◆ Exercise prompt ◆
Of the records that follow, copy only the lines from the line containing "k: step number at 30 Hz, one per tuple" to the line containing "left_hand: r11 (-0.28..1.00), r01", both included, exactly as written.
++++ Input material
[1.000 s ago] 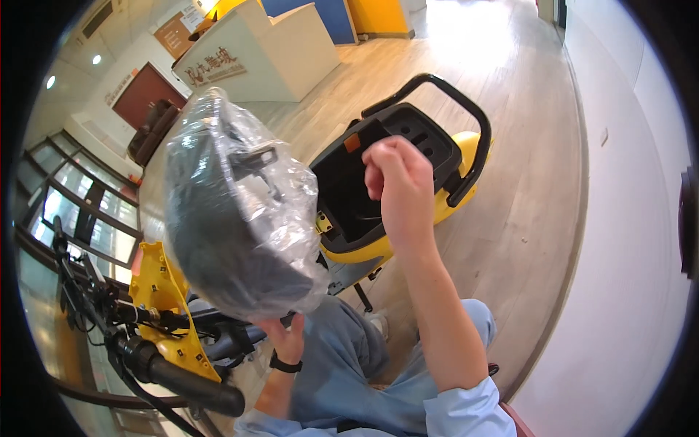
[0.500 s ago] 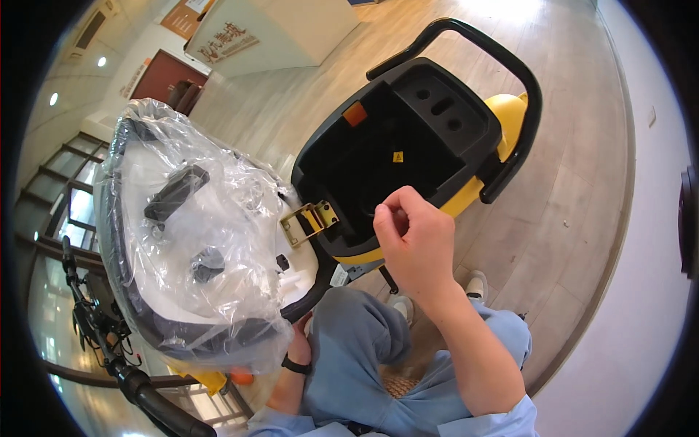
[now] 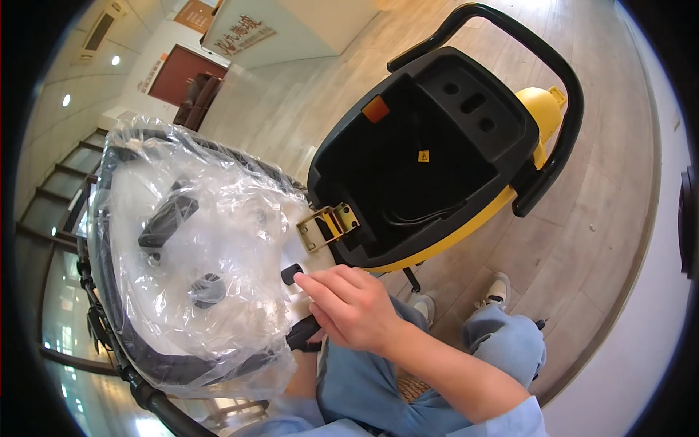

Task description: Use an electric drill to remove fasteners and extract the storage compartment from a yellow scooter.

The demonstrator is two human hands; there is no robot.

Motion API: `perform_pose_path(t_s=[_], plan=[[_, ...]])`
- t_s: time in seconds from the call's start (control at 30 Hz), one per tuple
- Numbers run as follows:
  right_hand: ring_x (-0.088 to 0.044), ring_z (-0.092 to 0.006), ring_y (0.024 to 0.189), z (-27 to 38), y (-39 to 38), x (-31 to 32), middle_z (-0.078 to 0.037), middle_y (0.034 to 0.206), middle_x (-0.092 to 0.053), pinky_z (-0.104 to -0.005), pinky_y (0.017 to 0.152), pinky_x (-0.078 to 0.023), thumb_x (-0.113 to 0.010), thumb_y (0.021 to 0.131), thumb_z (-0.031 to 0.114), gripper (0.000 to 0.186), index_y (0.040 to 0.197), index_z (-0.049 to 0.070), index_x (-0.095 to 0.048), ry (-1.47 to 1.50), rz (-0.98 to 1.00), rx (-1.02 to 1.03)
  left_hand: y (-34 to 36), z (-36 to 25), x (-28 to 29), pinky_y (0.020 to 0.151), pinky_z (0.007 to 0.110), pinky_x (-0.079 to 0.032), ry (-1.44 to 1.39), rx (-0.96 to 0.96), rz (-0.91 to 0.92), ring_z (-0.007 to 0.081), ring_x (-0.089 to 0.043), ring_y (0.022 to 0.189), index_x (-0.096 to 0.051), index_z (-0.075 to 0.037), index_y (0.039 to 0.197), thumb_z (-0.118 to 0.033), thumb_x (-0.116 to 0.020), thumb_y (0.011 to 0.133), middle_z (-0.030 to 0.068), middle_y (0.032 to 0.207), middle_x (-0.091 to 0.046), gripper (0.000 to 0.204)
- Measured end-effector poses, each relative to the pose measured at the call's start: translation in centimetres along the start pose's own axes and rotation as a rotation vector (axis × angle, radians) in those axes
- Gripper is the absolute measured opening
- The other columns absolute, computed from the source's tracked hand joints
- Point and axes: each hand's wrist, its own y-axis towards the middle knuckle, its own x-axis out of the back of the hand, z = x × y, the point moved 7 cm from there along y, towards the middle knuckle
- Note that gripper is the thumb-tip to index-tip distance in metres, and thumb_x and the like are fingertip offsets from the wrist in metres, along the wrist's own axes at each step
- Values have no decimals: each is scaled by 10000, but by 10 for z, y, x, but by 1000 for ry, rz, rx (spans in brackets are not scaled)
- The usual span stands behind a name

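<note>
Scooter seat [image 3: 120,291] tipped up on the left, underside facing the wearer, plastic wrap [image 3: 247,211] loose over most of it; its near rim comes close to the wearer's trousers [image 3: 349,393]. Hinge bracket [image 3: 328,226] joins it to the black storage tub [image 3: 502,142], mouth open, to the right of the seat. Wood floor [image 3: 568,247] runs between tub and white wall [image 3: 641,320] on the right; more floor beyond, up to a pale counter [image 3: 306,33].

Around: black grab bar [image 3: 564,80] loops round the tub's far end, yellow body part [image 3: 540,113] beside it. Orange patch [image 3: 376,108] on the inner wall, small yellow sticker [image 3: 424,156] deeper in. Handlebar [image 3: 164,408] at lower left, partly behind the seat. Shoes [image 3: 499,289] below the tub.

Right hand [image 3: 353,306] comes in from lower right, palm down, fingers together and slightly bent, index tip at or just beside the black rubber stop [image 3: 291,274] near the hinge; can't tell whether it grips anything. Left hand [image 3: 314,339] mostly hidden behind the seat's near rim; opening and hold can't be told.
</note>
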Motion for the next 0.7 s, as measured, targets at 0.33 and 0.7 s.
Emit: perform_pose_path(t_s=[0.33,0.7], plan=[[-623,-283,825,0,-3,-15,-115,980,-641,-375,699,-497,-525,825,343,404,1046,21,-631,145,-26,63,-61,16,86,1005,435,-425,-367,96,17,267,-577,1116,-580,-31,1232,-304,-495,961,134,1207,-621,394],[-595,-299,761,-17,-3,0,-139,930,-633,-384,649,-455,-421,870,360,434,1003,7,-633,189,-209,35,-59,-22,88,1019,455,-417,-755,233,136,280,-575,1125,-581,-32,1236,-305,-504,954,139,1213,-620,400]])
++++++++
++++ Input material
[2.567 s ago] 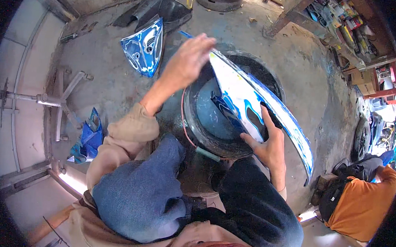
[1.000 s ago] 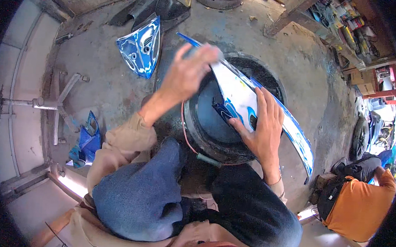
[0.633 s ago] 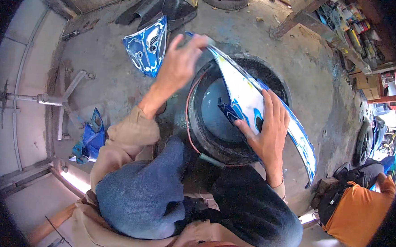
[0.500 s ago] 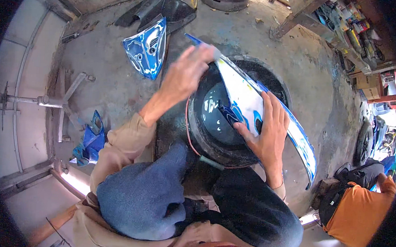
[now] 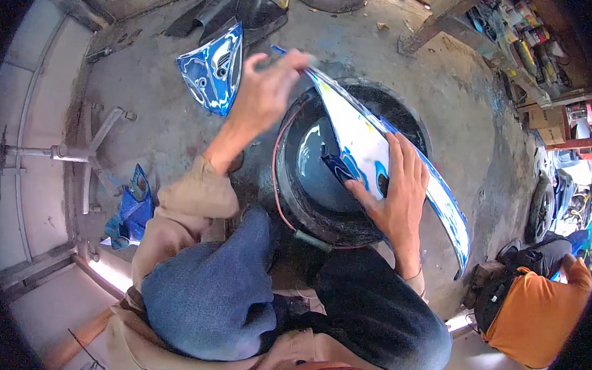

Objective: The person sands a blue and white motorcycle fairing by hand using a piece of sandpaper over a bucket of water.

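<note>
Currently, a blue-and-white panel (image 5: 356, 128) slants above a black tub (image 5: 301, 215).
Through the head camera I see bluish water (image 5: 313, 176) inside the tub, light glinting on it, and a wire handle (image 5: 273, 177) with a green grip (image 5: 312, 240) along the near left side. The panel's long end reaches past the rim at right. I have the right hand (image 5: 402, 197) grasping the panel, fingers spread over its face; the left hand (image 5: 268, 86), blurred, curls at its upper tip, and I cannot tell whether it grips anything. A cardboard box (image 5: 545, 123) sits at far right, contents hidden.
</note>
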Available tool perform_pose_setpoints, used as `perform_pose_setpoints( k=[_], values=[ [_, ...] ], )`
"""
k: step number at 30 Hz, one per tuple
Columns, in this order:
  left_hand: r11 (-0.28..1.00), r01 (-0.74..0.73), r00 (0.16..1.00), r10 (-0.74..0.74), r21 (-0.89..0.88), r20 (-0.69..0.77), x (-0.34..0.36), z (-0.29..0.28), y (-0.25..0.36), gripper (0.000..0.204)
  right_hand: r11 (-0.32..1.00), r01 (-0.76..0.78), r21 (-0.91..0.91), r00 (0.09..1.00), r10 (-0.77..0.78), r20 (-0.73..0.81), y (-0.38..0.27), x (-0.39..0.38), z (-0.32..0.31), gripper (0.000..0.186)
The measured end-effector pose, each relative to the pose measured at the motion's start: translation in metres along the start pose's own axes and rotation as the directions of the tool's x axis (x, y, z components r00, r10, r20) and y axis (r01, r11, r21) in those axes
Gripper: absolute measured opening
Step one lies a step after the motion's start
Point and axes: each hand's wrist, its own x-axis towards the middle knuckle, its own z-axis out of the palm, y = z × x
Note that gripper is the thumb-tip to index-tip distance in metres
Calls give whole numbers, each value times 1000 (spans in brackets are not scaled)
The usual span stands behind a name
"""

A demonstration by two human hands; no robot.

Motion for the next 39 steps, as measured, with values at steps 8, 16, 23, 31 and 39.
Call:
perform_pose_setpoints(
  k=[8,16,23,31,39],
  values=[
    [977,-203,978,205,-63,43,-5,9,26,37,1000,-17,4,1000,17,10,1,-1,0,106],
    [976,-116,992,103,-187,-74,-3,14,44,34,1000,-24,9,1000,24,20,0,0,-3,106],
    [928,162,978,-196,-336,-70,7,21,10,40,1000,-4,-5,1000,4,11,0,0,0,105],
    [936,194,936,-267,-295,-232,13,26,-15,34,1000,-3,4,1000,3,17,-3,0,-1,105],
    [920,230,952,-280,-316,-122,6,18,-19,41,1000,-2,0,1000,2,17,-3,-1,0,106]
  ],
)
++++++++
◆ Exercise solution ◆
k: step number at 30 Hz, one per tuple
Columns, in this order:
  left_hand: r11 (-0.28..1.00), r01 (-0.74..0.73), r00 (0.16..1.00), r10 (-0.74..0.74), r21 (-0.89..0.88), r20 (-0.69..0.77), x (-0.34..0.36), z (-0.29..0.28), y (-0.25..0.36), gripper (0.000..0.204)

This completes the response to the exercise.